# What is needed
What you return should be the full listing, copied exactly and stripped of its pictures.

#####

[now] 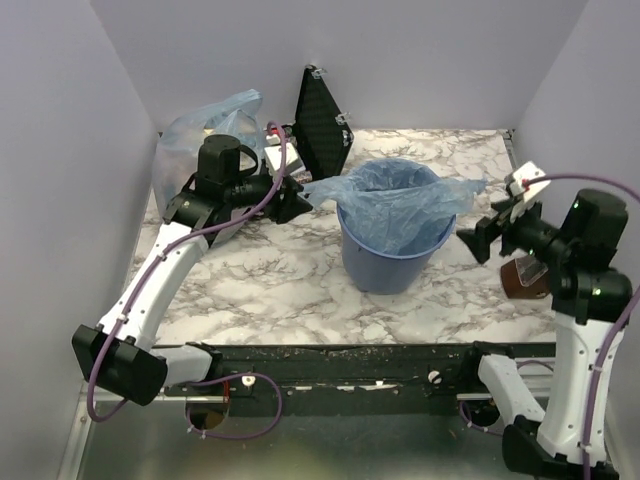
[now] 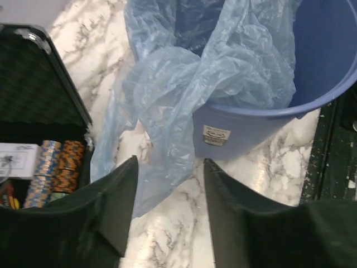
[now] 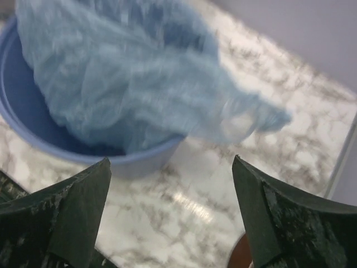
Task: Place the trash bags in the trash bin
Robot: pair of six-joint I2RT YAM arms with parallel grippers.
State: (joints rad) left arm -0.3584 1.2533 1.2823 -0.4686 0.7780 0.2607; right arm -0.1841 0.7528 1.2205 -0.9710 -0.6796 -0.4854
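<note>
From above we see one blue bucket (image 1: 390, 262) standing mid-table. One light-blue bag (image 1: 398, 200) sits in its mouth, and its film spills over the rim to left and right. Only this view shows the bulging clear bag (image 1: 200, 130) in the far left corner and both of the two arms at once.

The left wrist view adds a white label (image 2: 216, 134) on the bucket wall and stacks of chips (image 2: 58, 167) in the one open black case (image 2: 39, 89). Here the left gripper (image 2: 170, 162) has its jaws partly open. The bag's tail hangs to the table just ahead of them and is not pinched.

In the right wrist view the right gripper (image 3: 171, 162) is spread wide, holds nothing, and is near the bag's right flap.
</note>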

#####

# Exercise answer
[now] 
[now] 
[now] 
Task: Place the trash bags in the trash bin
Robot: pair of six-joint I2RT YAM arms with parallel grippers.
State: (joints rad) left arm -0.3584 1.2533 1.2823 -0.4686 0.7780 0.2607; right arm -0.1841 0.7528 1.2205 -0.9710 -0.6796 -0.4854
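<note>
From above we see one blue bucket (image 1: 390, 262) standing mid-table. One light-blue bag (image 1: 398, 200) sits in its mouth, and its film spills over the rim to left and right. Only this view shows the bulging clear bag (image 1: 200, 130) in the far left corner and both of the two arms at once.

The left wrist view adds a white label (image 2: 216, 134) on the bucket wall and stacks of chips (image 2: 58, 167) in the one open black case (image 2: 39, 89). Here the left gripper (image 2: 170, 162) has its jaws partly open. The bag's tail hangs to the table just ahead of them and is not pinched.

In the right wrist view the right gripper (image 3: 171, 162) is spread wide, holds nothing, and is near the bag's right flap.
</note>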

The required output has been supplied.